En revanche, seuls quatre groupes ethniques minoritaires sont les plus représentés au sein du CPS : principalement les Somalis 4,31%, les Maasai 4,00%, les Turkanas 1,92% et les Taita 1,56% », lit-on dans le rapport consulté par Journal Afrique.
Le NCIC a déclaré que le rapport est la preuve que les groupes minoritaires au Kenya sont encore loin d’atteindre une représentation adéquate dans l’emploi du comté.
La commission a soutenu qu’une intervention est nécessaire pour combler le fossé entre les communautés marginalisées et minoritaires.
« Les comtés devraient s’efforcer d’élaborer et de mettre en œuvre délibérément des plans de diversité et d’équité, pour remédier aux niveaux croissants d’inégalités entre les communautés dominantes et minoritaires », poursuit le rapport.
L’INCC explique pourquoi la diversité est importante dans la fonction publique
Le NCIC a observé que disposer d’une main-d’œuvre diversifiée constitue un avantage supplémentaire pour les administrations des comtés, arguant qu’elle apporte des perspectives, des compétences et des expériences uniques.
Ceci, explique la commission, se traduit par un succès organisationnel.

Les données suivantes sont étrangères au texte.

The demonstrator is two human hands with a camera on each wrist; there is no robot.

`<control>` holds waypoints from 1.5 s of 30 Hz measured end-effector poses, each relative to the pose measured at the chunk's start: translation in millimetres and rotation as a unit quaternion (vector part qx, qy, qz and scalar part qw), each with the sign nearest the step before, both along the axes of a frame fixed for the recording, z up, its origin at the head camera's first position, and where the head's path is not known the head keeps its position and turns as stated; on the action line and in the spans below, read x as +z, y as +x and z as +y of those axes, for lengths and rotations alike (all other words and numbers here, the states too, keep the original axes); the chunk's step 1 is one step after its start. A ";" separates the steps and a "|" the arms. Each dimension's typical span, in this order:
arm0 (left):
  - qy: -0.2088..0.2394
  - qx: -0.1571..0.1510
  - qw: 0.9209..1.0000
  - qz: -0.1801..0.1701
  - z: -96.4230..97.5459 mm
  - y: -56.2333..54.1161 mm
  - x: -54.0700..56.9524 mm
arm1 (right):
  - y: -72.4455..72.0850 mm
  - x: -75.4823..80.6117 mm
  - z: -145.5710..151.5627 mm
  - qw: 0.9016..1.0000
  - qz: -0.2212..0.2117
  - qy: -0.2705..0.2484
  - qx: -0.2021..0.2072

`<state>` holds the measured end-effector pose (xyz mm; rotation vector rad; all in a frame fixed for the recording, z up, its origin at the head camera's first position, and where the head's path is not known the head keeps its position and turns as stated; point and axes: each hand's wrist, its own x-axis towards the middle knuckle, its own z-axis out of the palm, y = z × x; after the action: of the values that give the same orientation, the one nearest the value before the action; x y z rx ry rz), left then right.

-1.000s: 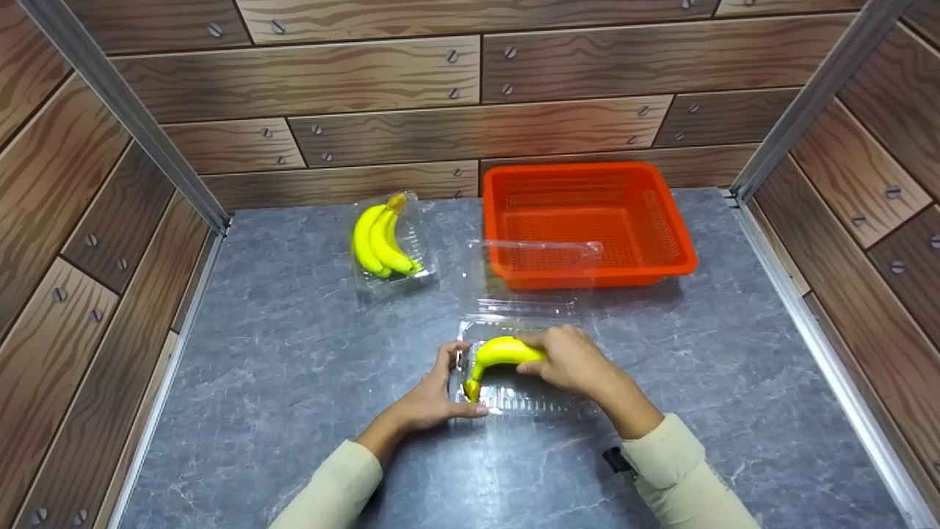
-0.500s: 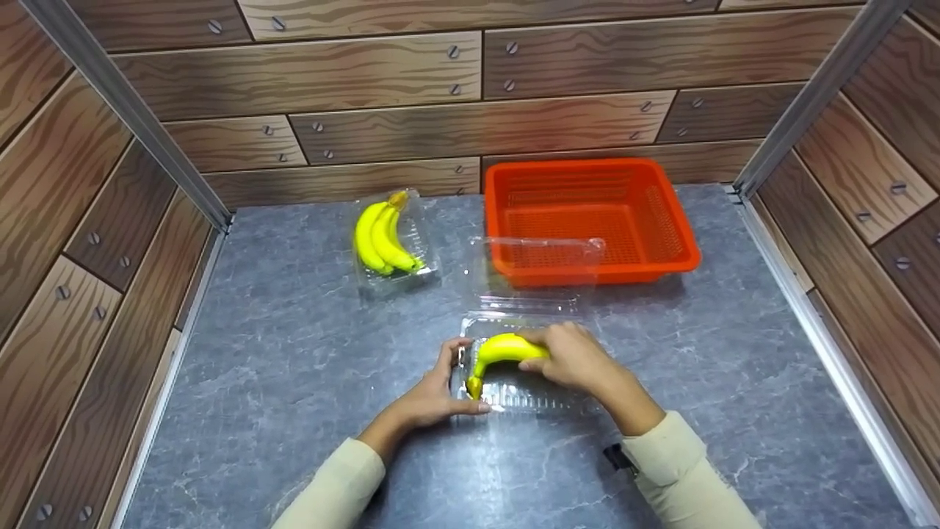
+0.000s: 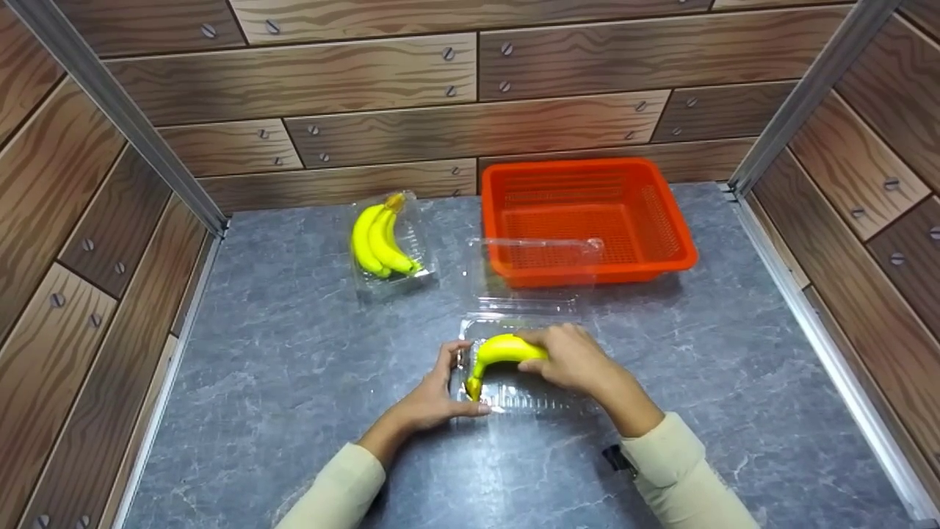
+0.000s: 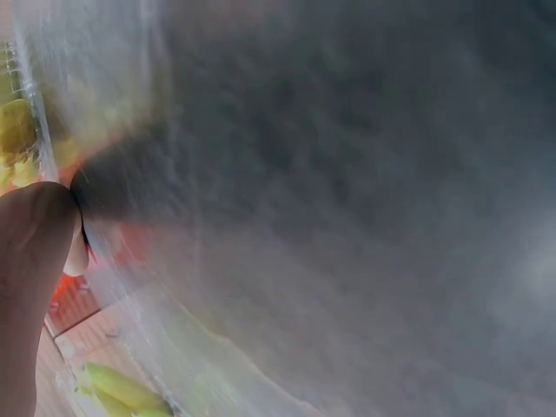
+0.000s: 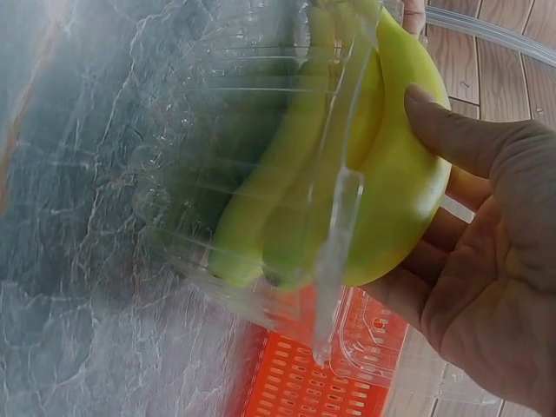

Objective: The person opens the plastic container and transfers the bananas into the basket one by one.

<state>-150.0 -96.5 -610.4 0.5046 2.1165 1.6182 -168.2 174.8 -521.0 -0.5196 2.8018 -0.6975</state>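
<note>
In the head view a yellow banana bunch (image 3: 507,348) sits in a clear plastic clamshell container (image 3: 525,404), with its stem end toward the left. My right hand (image 3: 576,360) grips the bunch at its right end. The right wrist view has the bunch (image 5: 404,182) partly below the container's rim (image 5: 347,200), with my right hand's thumb (image 5: 452,130) on one side and fingers behind. At the container's left end, my left hand (image 3: 429,400) holds it between thumb and fingers. In the blurred left wrist view, part of my left hand (image 4: 35,234) shows against clear plastic.
The container's raised lid (image 3: 529,300) stands behind it, overlapping an orange-red basket (image 3: 683,257). At the back left, another banana bunch (image 3: 382,242) lies in a second clear container (image 3: 426,250). Wood-patterned panels (image 3: 382,73) wall the grey marbled tabletop (image 3: 294,345).
</note>
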 end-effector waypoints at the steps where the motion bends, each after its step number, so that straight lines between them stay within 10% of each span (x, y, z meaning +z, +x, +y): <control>1: -0.004 0.001 1.000 0.002 0.3 0.1 -0.1 | -0.1 -0.3 0.2 1.000 -0.001 0.002 -0.001; 24: -0.013 0.002 1.000 0.010 0.8 0.4 2.8 | 7.2 -6.1 10.5 0.997 0.050 -0.065 0.002; 45: -0.009 0.009 0.999 0.031 -0.8 2.1 -1.2 | 10.0 41.1 47.6 0.961 0.190 -0.192 -0.065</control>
<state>-147.9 -97.3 -611.6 0.5384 2.1847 1.6119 -158.2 222.4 -480.0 -0.5907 3.0831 -1.3140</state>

« L’inclusion d’équipes diversifiées favorise non seulement un sentiment d’appartenance, d’inclusion et d’égalité, ce qui contribue à accroître l’engagement et la satisfaction des employés, mais tend également à garantir l’innovation et l’efficacité dans la résolution de problèmes par rapport aux équipes homogènes, et sont mieux équipées pour s’adapter. et répondre à des environnements en constante évolution », a déclaré le NCIC dans son rapport.
Le NCIC dément son intention d’interdire le terme « tugege »

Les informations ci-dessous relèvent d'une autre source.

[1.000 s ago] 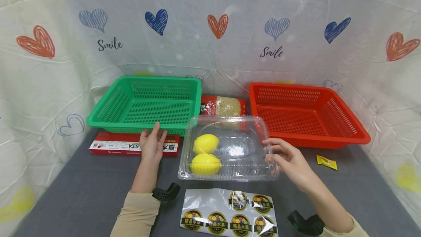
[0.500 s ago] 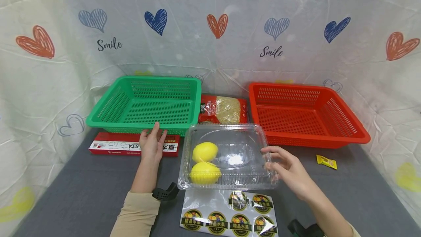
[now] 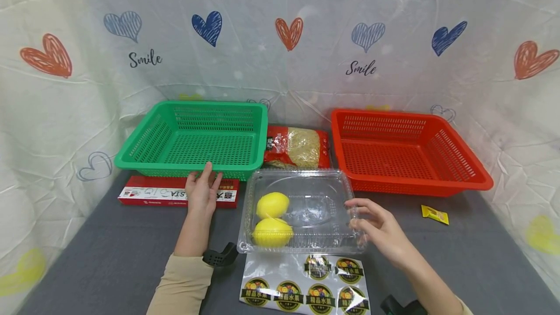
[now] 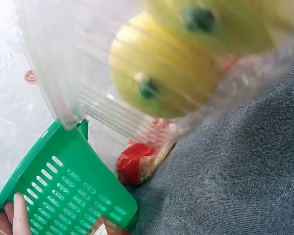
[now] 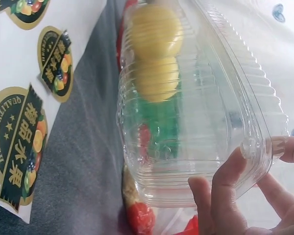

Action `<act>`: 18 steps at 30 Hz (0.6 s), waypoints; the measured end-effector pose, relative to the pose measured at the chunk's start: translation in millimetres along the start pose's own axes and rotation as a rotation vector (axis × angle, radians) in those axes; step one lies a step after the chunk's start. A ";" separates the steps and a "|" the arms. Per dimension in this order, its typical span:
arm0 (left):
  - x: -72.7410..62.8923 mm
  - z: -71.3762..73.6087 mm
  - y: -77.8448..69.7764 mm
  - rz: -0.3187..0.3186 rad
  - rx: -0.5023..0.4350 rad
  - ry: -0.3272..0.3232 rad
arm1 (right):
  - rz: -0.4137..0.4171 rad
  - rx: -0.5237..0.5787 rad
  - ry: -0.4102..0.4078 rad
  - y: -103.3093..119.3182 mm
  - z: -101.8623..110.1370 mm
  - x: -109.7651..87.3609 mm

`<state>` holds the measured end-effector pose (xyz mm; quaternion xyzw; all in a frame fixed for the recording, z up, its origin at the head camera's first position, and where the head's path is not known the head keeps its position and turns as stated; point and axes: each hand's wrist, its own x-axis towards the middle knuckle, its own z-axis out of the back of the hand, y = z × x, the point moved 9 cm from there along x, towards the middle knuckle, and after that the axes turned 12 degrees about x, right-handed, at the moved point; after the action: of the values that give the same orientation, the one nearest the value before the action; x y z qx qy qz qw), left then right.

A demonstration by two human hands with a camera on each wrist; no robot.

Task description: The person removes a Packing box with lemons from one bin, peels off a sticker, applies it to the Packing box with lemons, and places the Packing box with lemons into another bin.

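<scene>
Clear plastic box [image 3: 315,230] with two yellow fruits [image 3: 272,232] inside is seen between the two hands, and it is held by the right hand [image 3: 378,230] only. One end is pinched by those fingers and thumb, close to the rim. It seems to be held up off the worktop [image 3: 109,247]. Just past the left hand [image 3: 202,189], the front rim of the green basket [image 3: 148,166] is seen. The left fingers are a bit bent, and nothing is seen to be held by them (whether the rim is touched cannot be told).

The box should be light, thin and bendy, and maybe a bit slippery, so it should not be squeezed hard, or the plastic could be dented. Both fruits are kept at the end nearer the left hand, so that end is likely the heavy one and could be tipped down. The stiff rim would best be gripped, and the heavy end could be propped from below.
</scene>
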<state>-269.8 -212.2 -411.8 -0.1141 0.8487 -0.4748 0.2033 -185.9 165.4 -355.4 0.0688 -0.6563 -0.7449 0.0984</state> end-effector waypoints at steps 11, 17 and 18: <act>0.0 -0.5 0.6 0.003 0.006 -0.005 | -0.019 0.011 -0.005 -11.3 -3.3 4.6; 0.1 -0.1 0.8 0.003 0.006 -0.007 | -0.035 0.022 -0.005 -18.3 -3.4 6.6; 0.1 0.0 0.8 0.003 0.007 -0.006 | -0.039 0.021 -0.007 -19.7 -3.0 7.3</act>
<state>-269.9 -211.8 -412.5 -0.1135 0.8464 -0.4772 0.2071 -193.4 163.1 -375.1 0.0799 -0.6630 -0.7400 0.0810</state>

Plus tôt, le NCIC avait dénoncé des informations selon lesquelles il interdirait l’utilisation du « tugege », un terme humiliant utilisé à l’égard des partisans du président William Ruto.

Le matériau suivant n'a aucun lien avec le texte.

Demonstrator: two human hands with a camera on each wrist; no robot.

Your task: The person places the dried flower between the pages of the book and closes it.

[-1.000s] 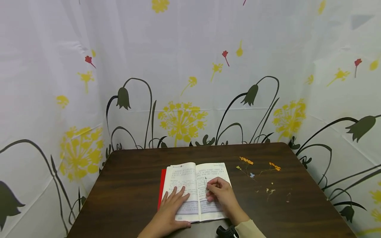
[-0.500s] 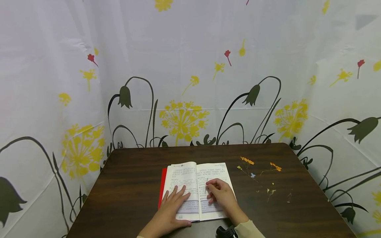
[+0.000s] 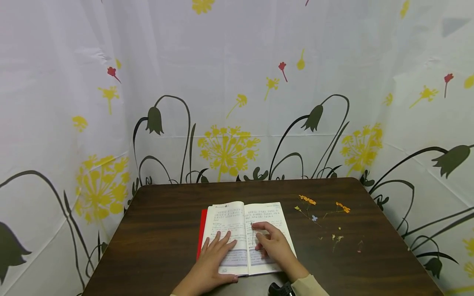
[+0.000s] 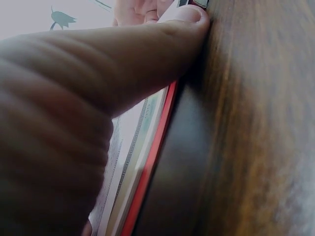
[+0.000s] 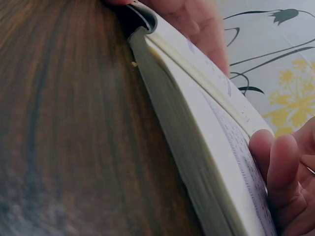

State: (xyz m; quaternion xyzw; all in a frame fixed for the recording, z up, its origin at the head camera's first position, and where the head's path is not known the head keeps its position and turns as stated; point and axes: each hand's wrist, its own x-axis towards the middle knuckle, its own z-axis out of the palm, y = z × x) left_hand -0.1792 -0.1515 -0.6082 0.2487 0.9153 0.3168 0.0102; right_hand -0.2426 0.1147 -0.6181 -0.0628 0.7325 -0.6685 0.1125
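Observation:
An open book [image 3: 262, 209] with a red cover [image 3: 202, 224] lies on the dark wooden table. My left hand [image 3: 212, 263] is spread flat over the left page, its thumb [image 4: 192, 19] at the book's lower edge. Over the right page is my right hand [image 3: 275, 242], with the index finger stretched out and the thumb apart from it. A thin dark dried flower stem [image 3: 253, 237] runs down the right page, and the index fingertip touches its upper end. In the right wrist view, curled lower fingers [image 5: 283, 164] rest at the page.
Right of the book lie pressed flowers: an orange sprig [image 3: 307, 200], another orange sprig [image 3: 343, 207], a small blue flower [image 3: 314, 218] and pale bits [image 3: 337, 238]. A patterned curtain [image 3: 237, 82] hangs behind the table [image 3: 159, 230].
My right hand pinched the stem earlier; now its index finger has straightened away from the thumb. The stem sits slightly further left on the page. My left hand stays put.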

Apparemment, le mot issu de la langue maternelle kikuyu évoque des comparses désemparés qui prennent de mauvaises décisions politiques pour plaire à leurs dieux de fer-blanc.
Cependant, remettant les pendules à l’heure, la commission dirigée par Samuel Kobia a précisé qu’elle n’avait pas à son ordre du jour son interdiction.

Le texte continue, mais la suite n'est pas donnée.